A minute later, she was calling me. She asked if I was in a place where I could talk, and if I’d be willing to just listen to her for a few minutes. I stepped out into the shade of a palm tree, put in my earbuds and took a few deep breaths. “Okay,” I said. “I’m here. I’m ready.”
• • •
When I first met Amanda, we were working at a non-profit counseling at-risk youth in one of the poorest communities in Southern California. I helped train her. We went to lunch on her first day to a burrito shop, where she promptly pulled out a Ziplock baggie containing pizza. (My kind of weird.) I ate my burrito, she ate her pizza, and over the course of an hour, she told me about how her father had passed suddenly away earlier that year. I told her about losing my nephew in a horrible car accident when I was 12.
That was it. She’s been one of my best friends for the last seven years.
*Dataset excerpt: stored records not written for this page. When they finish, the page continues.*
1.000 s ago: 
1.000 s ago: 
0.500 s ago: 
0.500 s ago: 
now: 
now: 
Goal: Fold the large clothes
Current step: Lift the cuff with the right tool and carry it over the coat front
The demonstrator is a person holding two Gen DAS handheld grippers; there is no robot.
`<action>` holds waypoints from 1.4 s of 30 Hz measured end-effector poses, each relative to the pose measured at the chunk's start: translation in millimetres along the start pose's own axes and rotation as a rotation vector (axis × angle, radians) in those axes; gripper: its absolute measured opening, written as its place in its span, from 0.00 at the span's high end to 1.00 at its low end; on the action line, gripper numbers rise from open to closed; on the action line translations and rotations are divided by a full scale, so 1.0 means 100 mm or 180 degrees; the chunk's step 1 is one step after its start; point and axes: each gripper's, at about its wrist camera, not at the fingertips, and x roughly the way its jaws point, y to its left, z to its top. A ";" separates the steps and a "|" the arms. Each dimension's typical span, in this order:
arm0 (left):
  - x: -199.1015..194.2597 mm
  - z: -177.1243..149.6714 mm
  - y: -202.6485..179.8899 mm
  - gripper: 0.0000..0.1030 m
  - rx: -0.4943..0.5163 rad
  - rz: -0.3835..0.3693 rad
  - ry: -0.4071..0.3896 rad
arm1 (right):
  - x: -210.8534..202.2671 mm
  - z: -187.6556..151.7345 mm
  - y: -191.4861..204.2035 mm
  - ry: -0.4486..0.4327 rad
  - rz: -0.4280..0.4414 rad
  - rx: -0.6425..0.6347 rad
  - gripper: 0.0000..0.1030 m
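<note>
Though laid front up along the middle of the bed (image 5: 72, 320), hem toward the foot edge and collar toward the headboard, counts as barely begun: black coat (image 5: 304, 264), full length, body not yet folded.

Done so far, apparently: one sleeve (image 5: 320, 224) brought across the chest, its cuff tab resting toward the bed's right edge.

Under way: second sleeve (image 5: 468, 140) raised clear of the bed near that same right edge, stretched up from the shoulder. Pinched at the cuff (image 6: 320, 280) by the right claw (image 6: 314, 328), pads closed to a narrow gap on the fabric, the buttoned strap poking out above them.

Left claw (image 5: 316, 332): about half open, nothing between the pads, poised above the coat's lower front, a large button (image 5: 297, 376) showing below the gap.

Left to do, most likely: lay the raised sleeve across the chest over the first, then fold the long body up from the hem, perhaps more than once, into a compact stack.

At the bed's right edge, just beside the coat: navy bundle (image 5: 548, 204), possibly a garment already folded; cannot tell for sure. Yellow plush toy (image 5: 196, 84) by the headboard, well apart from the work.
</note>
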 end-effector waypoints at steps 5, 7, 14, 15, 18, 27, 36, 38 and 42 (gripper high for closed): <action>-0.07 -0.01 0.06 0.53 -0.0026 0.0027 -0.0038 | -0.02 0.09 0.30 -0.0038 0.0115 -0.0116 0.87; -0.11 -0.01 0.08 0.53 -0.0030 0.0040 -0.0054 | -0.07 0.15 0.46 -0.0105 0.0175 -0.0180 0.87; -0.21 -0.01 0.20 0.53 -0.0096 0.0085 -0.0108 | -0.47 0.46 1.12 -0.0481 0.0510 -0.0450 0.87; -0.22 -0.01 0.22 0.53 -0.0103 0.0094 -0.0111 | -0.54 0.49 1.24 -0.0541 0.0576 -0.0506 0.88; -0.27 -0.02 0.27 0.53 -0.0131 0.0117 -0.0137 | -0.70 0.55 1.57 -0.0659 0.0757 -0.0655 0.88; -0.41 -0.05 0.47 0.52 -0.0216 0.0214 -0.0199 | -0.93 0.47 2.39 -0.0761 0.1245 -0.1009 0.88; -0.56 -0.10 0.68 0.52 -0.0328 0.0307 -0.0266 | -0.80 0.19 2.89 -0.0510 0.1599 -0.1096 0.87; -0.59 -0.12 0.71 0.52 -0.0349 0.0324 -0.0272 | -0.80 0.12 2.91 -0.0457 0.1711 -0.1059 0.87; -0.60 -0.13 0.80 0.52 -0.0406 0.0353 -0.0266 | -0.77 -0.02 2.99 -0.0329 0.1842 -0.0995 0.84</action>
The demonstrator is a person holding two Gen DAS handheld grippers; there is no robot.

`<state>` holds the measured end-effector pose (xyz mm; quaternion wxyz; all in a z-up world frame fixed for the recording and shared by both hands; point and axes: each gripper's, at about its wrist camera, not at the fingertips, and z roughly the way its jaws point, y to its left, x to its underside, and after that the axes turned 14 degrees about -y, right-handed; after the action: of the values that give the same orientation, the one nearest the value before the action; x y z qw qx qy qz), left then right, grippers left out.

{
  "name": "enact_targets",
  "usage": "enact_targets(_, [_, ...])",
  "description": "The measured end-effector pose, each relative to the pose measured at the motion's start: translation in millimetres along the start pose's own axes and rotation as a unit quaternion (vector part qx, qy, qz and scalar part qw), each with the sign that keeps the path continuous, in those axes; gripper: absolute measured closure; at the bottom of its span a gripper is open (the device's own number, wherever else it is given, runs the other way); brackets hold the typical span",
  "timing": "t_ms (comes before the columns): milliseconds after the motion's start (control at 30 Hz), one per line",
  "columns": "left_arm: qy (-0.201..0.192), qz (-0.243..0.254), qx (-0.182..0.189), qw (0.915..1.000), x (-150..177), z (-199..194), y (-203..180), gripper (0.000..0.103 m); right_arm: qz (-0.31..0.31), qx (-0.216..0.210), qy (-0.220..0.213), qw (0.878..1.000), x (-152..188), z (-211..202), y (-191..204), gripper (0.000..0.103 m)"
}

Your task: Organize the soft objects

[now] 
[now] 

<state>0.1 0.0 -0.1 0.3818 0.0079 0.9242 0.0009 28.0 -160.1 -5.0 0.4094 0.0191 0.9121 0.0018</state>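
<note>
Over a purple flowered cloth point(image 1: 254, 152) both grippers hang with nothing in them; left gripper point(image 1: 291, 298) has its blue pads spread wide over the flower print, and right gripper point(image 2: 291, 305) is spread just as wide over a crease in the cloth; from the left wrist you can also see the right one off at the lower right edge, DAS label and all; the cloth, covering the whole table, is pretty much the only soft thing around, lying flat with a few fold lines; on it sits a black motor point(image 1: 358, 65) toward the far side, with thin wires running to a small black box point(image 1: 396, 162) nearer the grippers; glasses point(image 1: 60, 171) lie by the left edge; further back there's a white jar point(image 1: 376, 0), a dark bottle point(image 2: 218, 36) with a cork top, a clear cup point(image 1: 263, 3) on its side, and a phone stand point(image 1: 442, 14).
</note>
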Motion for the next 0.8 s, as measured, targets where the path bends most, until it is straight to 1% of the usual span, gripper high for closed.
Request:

I swear a lot, and she’s devoutly Catholic. (The two aren’t mutually exclusive, but you get the idea.) On the outside, Amanda and I do not seem to be the same. But, as we came to discover, our insides are made of very similar things. Amanda is committed to Truth as if her life depends on it, and it’s the hard truths she loves most: the ones about herself.
So, our conversation that day as I sat under a palm tree was like that: my darling friend asking me to hear her be true about herself. True in acknowledging the way, despite her best intentions, the impacts of being human-to-human are not always easy, or pleasant. She offered me one of maybe a handful of genuine, holding-nothing-back apologies I’ve ever heard in my life.
I felt nothing for her but love. Pure, honest-to-goodness, you-could-light-my-hair-on-fire-and-punch-me-in-the-boob-and-I’d-still-love-you love. There is nothing more worthy of love than an open heart.
• • •
My most core value is vulnerability, and right along side it is honesty. These are not actions. Vulnerability requires a swinging door of a heart wherein we see and allow ourselves to be seen for all we are, all we are not, and all we don’t know we are & are not. This is why vulnerability is linked with Honesty: first and always with the Self. It requires stepping aside from the personality-supporting mechanisms of doctrine, belief, conditioned responses and entire universes constructed in support of who we build ourselves into being, for the pure-hearted purpose of opening our arms a little wider, softening our eyes to gaze on that which we behold with more compassion, often — and especially — with ourselves.
Amanda was the first person to identify for me agape: love that is in service, that asks nothing in return, that is satisfied in itself, in experiencing its very nature as love itself. And as we sat in her Kia sipping Arnold Palmers in the parking lot of our shitty non-profit building, she held my hand while I cried, unwrapping the gift of this understanding, this sudden light-filled recognition that I’d experienced the very purest of Love’s many forms: God-love moving through me, cracking me open to my own capacity to accept, hold, see — this eternal thing moving around in my limited human body, in service of other limited humans, this Earth, all doing our best and not one of us with any less of a capacity to know this God-love we are made of and that makes us, makes Universes, and really, is just asking for a little of our time, our attention, so that it can know itself through us.
She gave me language for a quality of open-heartedness that, when I described it to her, I knew had finally made me human.
• • •
A few minutes ago, she sent me a text message that said, “Thank you for accepting me the way that I am,” and I just smiled and thought, You have no idea.